(Input for this task)

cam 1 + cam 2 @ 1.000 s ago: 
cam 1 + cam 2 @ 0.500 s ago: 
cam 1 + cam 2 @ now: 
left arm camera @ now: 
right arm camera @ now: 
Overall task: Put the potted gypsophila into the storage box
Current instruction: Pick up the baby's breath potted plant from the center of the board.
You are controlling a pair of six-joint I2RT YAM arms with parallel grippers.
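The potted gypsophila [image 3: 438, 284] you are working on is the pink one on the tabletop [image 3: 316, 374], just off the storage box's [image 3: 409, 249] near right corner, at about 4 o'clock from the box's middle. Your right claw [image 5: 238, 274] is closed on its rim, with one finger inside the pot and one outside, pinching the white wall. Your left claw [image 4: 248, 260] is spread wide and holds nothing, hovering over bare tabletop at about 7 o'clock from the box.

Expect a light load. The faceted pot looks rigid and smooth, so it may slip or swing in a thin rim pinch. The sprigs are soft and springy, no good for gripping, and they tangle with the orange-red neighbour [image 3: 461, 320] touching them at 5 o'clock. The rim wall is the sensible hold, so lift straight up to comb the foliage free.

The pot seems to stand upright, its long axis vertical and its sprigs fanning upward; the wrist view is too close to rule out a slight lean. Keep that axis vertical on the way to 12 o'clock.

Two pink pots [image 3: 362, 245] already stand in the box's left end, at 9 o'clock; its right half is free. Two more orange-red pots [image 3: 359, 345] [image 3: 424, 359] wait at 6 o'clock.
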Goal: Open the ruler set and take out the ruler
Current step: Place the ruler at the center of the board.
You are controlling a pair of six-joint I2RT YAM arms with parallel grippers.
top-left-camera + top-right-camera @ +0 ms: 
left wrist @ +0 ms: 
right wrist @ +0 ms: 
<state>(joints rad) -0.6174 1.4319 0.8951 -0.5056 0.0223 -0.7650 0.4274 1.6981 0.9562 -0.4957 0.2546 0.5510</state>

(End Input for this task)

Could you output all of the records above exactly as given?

cam 1 + cam 2 @ 1.000 s ago: 
cam 1 + cam 2 @ 0.500 s ago: 
cam 1 + cam 2 @ now: 
left arm camera @ now: 
right arm camera @ now: 
Overall task: Put the potted gypsophila into the storage box
Current instruction: Pick up the baby's breath potted plant from the center of the board.
You are controlling a pair of six-joint I2RT YAM arms with parallel grippers.
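The potted gypsophila [image 3: 438, 284] you are working on is the pink one on the tabletop [image 3: 316, 374], just off the storage box's [image 3: 409, 249] near right corner, at about 4 o'clock from the box's middle. Your right claw [image 5: 238, 274] is closed on its rim, with one finger inside the pot and one outside, pinching the white wall. Your left claw [image 4: 248, 260] is spread wide and holds nothing, hovering over bare tabletop at about 7 o'clock from the box.

Expect a light load. The faceted pot looks rigid and smooth, so it may slip or swing in a thin rim pinch. The sprigs are soft and springy, no good for gripping, and they tangle with the orange-red neighbour [image 3: 461, 320] touching them at 5 o'clock. The rim wall is the sensible hold, so lift straight up to comb the foliage free.

The pot seems to stand upright, its long axis vertical and its sprigs fanning upward; the wrist view is too close to rule out a slight lean. Keep that axis vertical on the way to 12 o'clock.

Two pink pots [image 3: 362, 245] already stand in the box's left end, at 9 o'clock; its right half is free. Two more orange-red pots [image 3: 359, 345] [image 3: 424, 359] wait at 6 o'clock.
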Goal: Open the ruler set and take out the ruler
Current step: Place the ruler at the center of the board.
You are controlling a pair of six-joint I2RT YAM arms with parallel grippers.
top-left-camera + top-right-camera @ +0 ms: 
left wrist @ +0 ms: 
right wrist @ +0 ms: 
<state>(joints rad) -0.6174 1.4319 0.8951 -0.5056 0.0223 -0.7650 0.4274 1.6981 0.9562 -0.4957 0.2546 0.5510</state>

Nothing more remains to be added to this answer.